There’s been a lot of griping from this and other sites about how the overabundance of surface parking lots in downtown Minneapolis is destroying the character and potential of what should be our city’s densest neighborhoods. This blog has paid a lot of attention to the Downtown East corridor in particular (between the Metrodome and the business corridor—see here and here and here if you’re new around these parts).
There have been indignant calls for someone to do something about all of these parking lots, because, well, just look at them! They’ve been called blemishes, scars, deserts, seas. Writers have scoured their thesauruses and dug deep into their collective Bag of Metaphors trying to figure out different ways of saying the same thing: Something Is Wrong Here. And usually, in our desperation, we appeal to the only “someone” we believe has the resources and the power to do something about the problem: “the City,” with a capital C.
When all of these lots are privately owned by people who can, by law, do with the land what they please, what tools does the city actually have at its disposal to alter the way the land is used?
But here’s the complicating factor at work that usually ends up going unacknowledged in these pleas: When all of these parking lots are privately owned by people who can, by law, do with the land what they please (with a few restrictions of course), what tools does the city actually have at its disposal to alter the way this land is used?
I posed this question a couple of weeks ago to Beth Elliott, Principal City Planner in charge of downtown development, and, as it turns out, the city is trying to figure this out, too. (At the time we spoke, Elliot was in talks with various consultants who might be hired to develop a comprehensive plan for downtown reform.)
While Elliott made it clear that the city hasn’t settled on any of these tactics and that others may exist that they’re currently unaware of (hence the consultants), she agreed to give me an overview of what tools the city has in its tool belt. A summary:
1. Change the zoning code. The city has already done what it can here. In 1999, the city voted to ban construction of any new commercial surface parking lots downtown. The only caveat: because of non-conforming use protections, all existing lots would be grandfathered in and allowed to remain in place.
2. Create tax structures that encourage development. One reason parking lot owners don’t choose to put their land to more productive use is that—in lieu of a buyer who is willing to pay the (by many accounts) unrealistically inflated asking prices many owners are seeking for their land—property taxes on unimproved lots are so low that it doesn’t take a whole lot of revenue to offset the expense of just sitting on them. One way to disincentivize this is to institute a split-rate tax structure that taxes the value of the land itself (its development potential) at a higher rate than it taxes improvements on that land (i.e., buildings and infrastructure). Essentially, this means that if land is being used at less than its maximum productivity, its owners are paying a disproportionate amount in taxes in order to keep it that way. Conversely, improvements to properties (i.e., the buildings themselves) are taxed at a lower rate, and so owners of developed land have a more balanced tax bill.

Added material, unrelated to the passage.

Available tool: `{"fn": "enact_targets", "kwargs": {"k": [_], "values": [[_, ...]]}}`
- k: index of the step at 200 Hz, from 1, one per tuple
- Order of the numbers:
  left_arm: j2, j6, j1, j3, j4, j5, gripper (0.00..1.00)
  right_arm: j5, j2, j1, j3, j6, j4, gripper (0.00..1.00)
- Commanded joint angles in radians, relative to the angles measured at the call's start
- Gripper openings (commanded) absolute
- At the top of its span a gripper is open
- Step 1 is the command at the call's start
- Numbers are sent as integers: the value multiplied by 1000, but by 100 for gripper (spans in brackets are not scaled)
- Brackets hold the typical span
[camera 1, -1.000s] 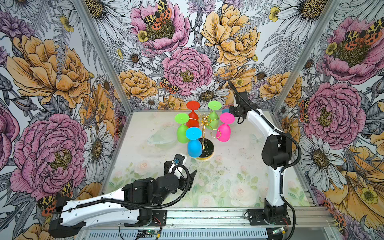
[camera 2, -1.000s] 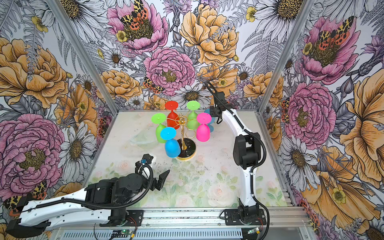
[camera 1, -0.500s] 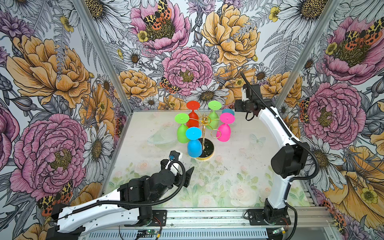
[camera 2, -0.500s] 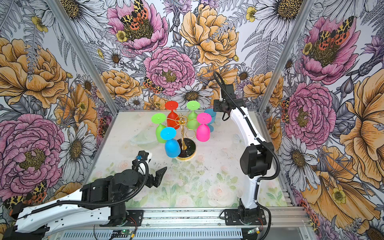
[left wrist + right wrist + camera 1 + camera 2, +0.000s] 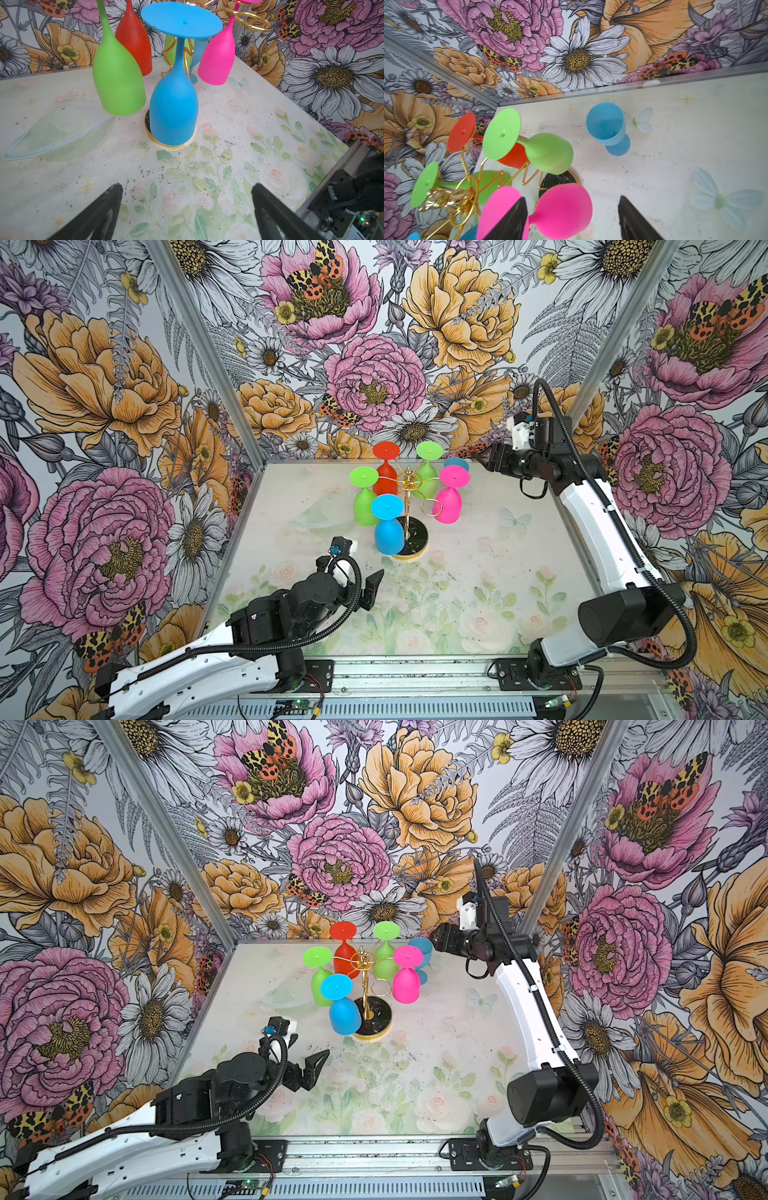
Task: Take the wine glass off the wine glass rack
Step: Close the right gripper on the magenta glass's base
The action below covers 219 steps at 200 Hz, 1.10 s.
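Wine glass rack, a thin gold wire stand with a central pole, looped arms and a round black gold-rimmed base, stands toward the back middle of the pale flower-printed table. Five matte glasses hang bowl-down from its loops: a red wine glass and a light green wine glass at the back, a bright green wine glass on the left, a vivid blue wine glass in front and a pink wine glass on the right.

A pale blue wine glass stands upright on the table behind and to the right of the rack, apart from it. In both top views the pink foot hides most of it. The right wrist view shows its open bowl and its foot.

The right gripper hangs raised near the back wall, just beside that pale blue glass. Its black fingers are spread with nothing between them. Against the dark wallpaper they are hard to make out from above, and the wrist view cuts off all but their tips.

The left gripper hovers over the front left of the table, short of the vivid blue glass, its fingers wide apart and empty. In its wrist view that blue bowl covers most of the rack's base.

A clear shallow glass dish lies left of the rack, barely visible against the print.
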Motion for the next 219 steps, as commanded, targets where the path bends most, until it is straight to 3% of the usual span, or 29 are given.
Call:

3. Borrowing against future tax revenues. A fancy name for this is Tax Increment Financing (or TIF). Basically, this is a method by which the city would subsidize development in certain areas that it sees as particularly promising or strategically important by borrowing from the future tax revenues that would be created by said development.

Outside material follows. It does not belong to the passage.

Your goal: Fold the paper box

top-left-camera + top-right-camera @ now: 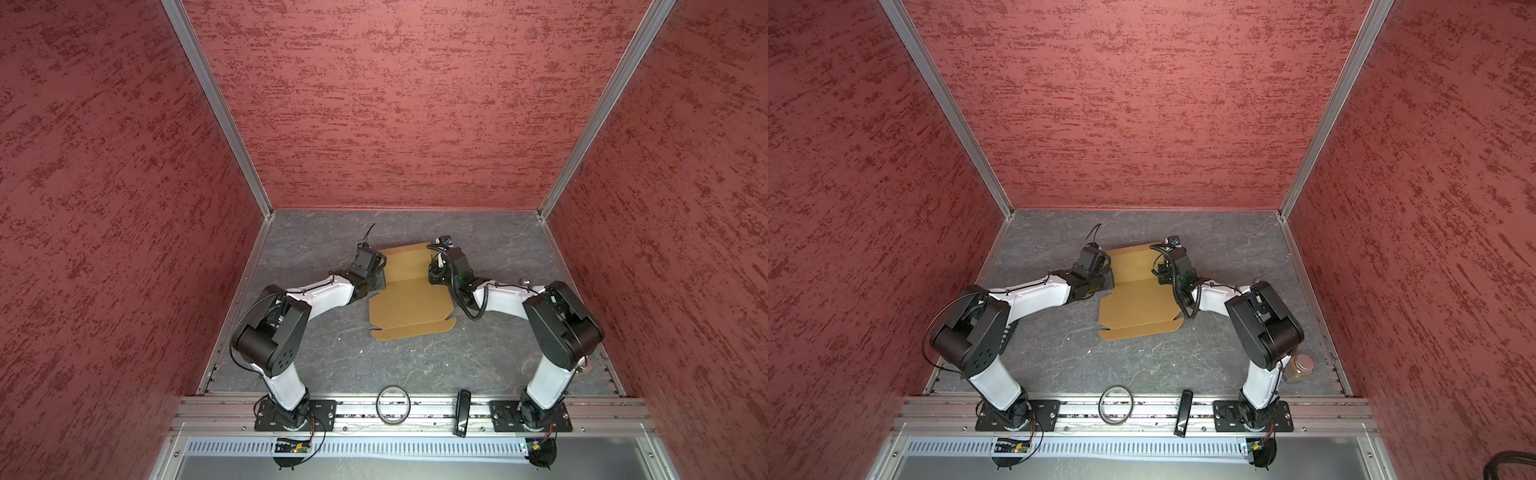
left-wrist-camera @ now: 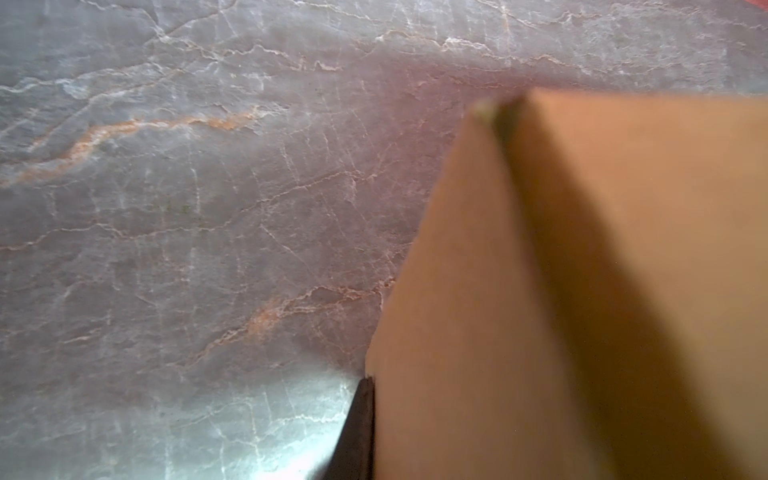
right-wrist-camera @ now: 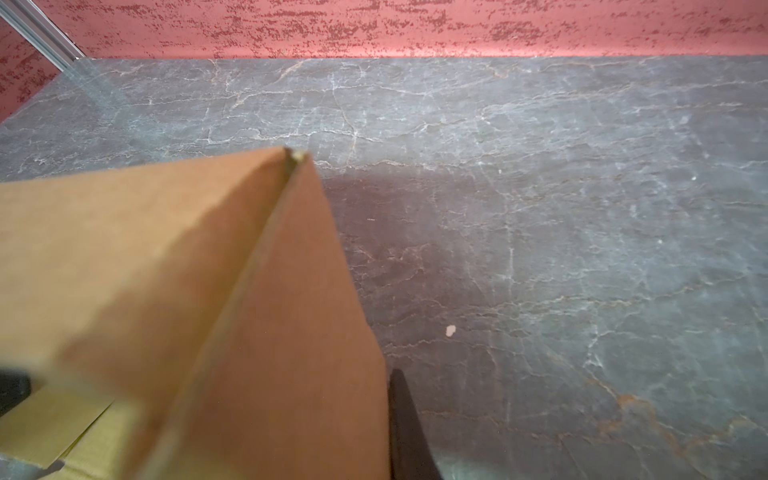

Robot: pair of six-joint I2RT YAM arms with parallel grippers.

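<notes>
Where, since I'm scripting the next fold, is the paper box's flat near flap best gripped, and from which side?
Probably mid-length on the free long edge of the near flap of the paper box, coming in low from the robot-base side. The flap lies flat on the table with that edge unobstructed and its crease farther in, so a finger slid underneath could lift it.

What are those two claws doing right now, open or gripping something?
Left gripper: closed, pinching a raised side flap of the cardboard box.
Right gripper: closed, pinching the opposite raised flap of the box.
</notes>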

4. Subsidize development directly. Sometimes cities, states, or the federal government provide subsidies for development projects that have been identified as serving the greater public interest. This represents a way to get developers over a financial hump, or to encourage, for instance, a ten-story building where the developer might only have financing for six. Often, grants of this type come with mandates that developers provide a certain amount of affordable housing for low-income residents.

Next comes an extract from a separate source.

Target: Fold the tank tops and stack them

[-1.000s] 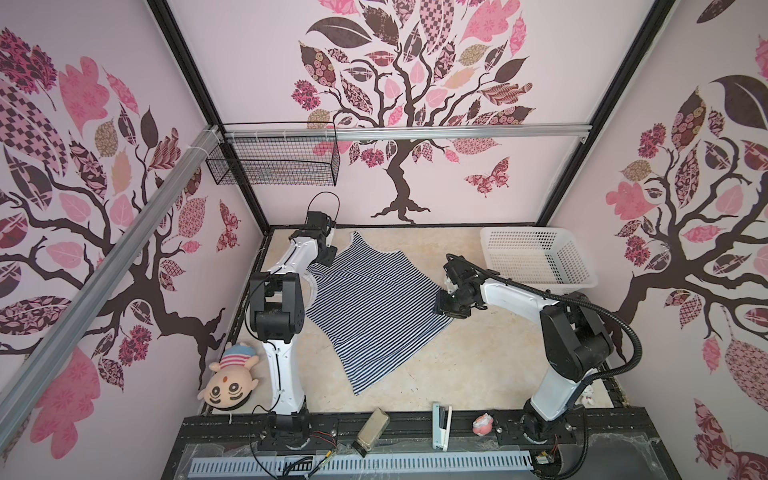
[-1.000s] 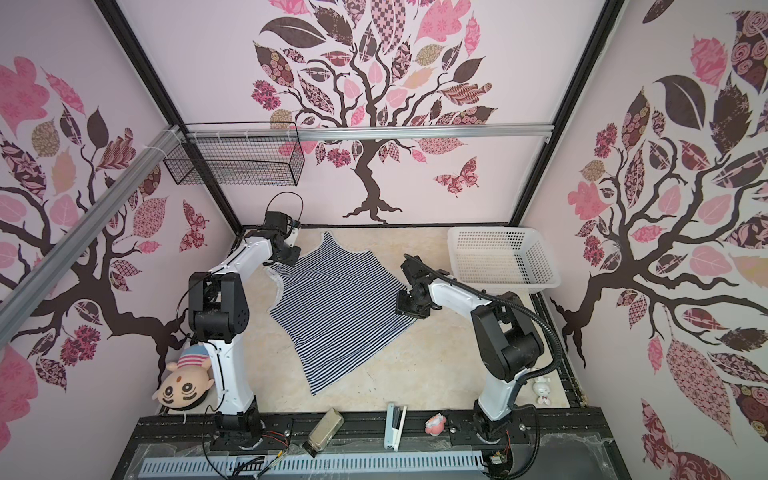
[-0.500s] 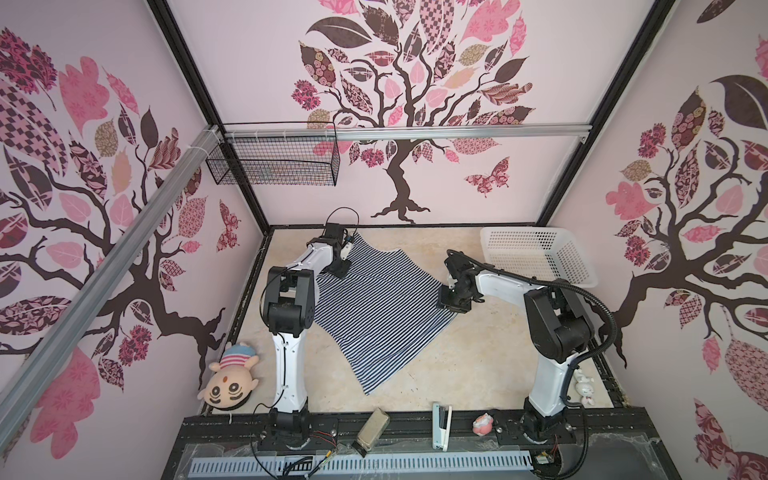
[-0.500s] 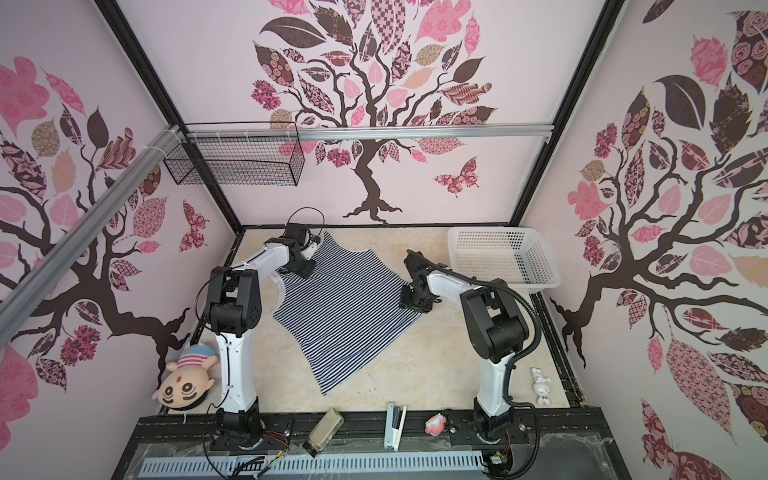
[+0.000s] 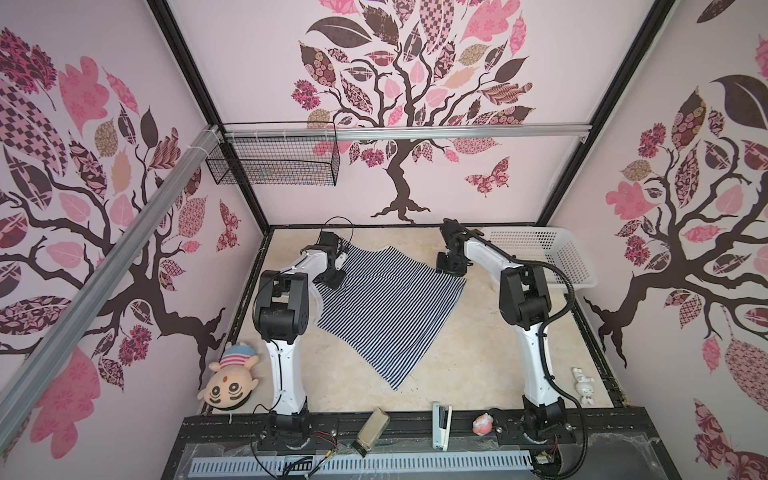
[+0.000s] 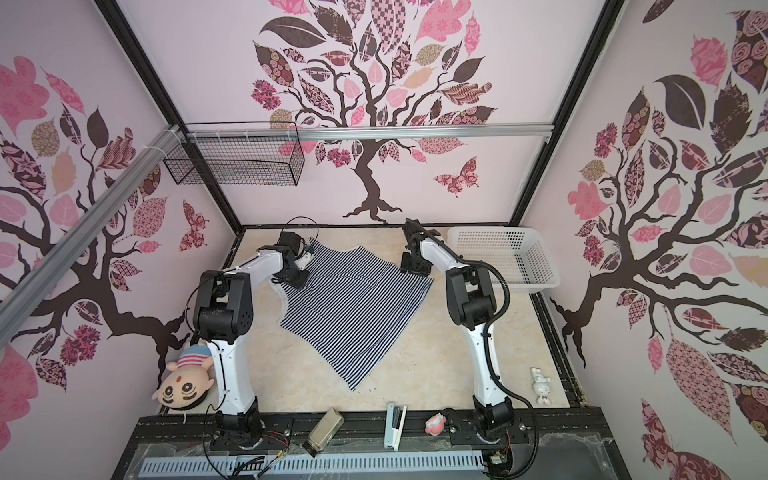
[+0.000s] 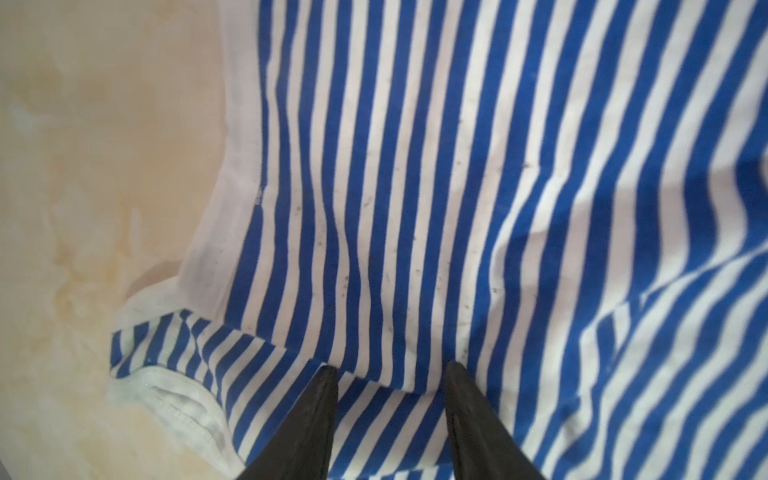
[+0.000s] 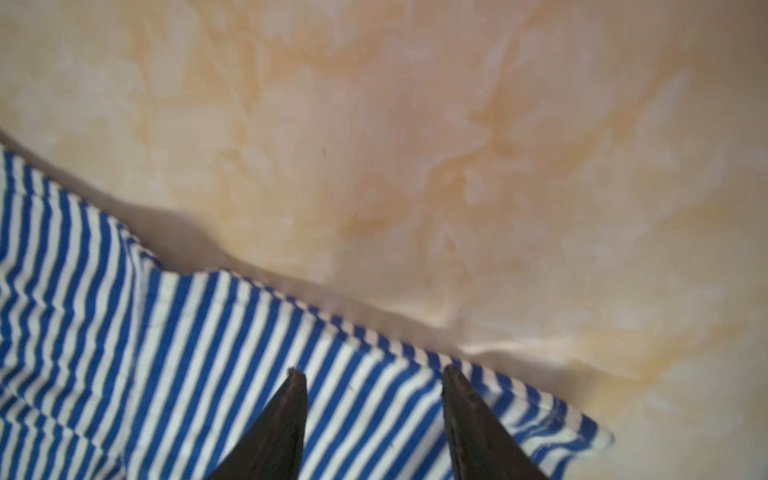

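Left wrist view: left tool [image 7: 390, 370] gaping over tank top [image 5: 386, 316] beside white trim [image 7: 232, 187] — gripping nothing. At opposite edge, right tool [image 8: 370, 374] gaping too. Garment lying spread, skewed, on tabletop [image 5: 478, 353]. Risk — tips catching one layer only, fold going crooked.

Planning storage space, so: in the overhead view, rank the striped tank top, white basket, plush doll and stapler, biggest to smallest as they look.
In a top view, largest to smallest:
1. tank top
2. white basket
3. plush doll
4. stapler
No two look alike in size.
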Robot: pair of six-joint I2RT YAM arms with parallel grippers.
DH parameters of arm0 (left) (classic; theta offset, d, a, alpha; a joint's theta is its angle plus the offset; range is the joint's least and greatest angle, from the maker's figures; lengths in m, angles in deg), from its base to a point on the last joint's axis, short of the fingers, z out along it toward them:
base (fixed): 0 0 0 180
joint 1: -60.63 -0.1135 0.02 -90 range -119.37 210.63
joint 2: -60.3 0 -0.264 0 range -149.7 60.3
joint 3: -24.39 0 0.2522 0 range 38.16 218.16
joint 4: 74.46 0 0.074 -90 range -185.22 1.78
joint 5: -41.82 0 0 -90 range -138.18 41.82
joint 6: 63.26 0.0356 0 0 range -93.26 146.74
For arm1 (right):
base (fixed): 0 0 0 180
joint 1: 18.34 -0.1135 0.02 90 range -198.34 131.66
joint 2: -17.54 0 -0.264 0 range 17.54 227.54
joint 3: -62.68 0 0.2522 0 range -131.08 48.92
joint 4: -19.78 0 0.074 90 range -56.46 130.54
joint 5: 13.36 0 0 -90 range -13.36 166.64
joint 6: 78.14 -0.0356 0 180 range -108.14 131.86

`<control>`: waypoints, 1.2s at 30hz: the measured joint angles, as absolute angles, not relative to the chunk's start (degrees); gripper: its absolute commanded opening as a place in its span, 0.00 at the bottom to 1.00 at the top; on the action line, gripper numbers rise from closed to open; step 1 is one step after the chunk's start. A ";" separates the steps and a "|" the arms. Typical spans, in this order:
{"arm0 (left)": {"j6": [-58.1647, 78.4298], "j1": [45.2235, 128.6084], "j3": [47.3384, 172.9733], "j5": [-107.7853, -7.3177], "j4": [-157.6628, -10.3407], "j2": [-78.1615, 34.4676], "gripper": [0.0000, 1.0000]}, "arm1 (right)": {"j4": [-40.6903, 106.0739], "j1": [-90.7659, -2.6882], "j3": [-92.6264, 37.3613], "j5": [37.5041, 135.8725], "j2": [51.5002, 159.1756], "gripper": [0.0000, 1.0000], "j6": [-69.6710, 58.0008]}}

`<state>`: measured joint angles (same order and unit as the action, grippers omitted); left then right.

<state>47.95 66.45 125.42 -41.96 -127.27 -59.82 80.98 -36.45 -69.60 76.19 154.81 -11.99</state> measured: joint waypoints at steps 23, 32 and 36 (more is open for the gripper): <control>44.08 66.23 140.89 -43.84 -128.17 -61.33 0.46 | 72.31 -40.30 -34.43 81.76 128.76 0.56 -13.30; 43.97 66.43 154.84 -44.83 -133.00 -76.06 0.47 | 69.60 -40.19 -33.21 82.85 133.28 0.56 -13.85; 44.26 66.52 156.59 -44.45 -134.20 -78.07 0.47 | 69.29 -40.02 -34.47 82.64 134.74 0.56 -13.85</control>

5. Exercise eminent domain. The city can exercise eminent domain for public use projects but not for economic development purposes. This means that while a park or transit infrastructure might fall under that heading, a mixed-use development project would not. (Not to mention, Elliott pointed out, downtown land is expensive these days, and the city would have to pay fair market value for it.)
6. Enforce existing zoning codes. In lieu of any of the above strategies, the city could require parking lot owners to meet existing zoning laws that require a certain amount of landscaping and screening of their lots. Most are not up to code, but the argument against this, Elliott said, is that property owners are even less likely to sell after they’ve been required to dump a bunch of money into improving that property.
Certainly there are other ways of bringing about change in this area, and the city is hiring consultants to explore just what those other avenues might be. But until then, it’s important to remember that, though we may choose to use it every now and again as a whipping post for our own frustration, the city isn’t all-powerful when it comes to dictating land use downtown.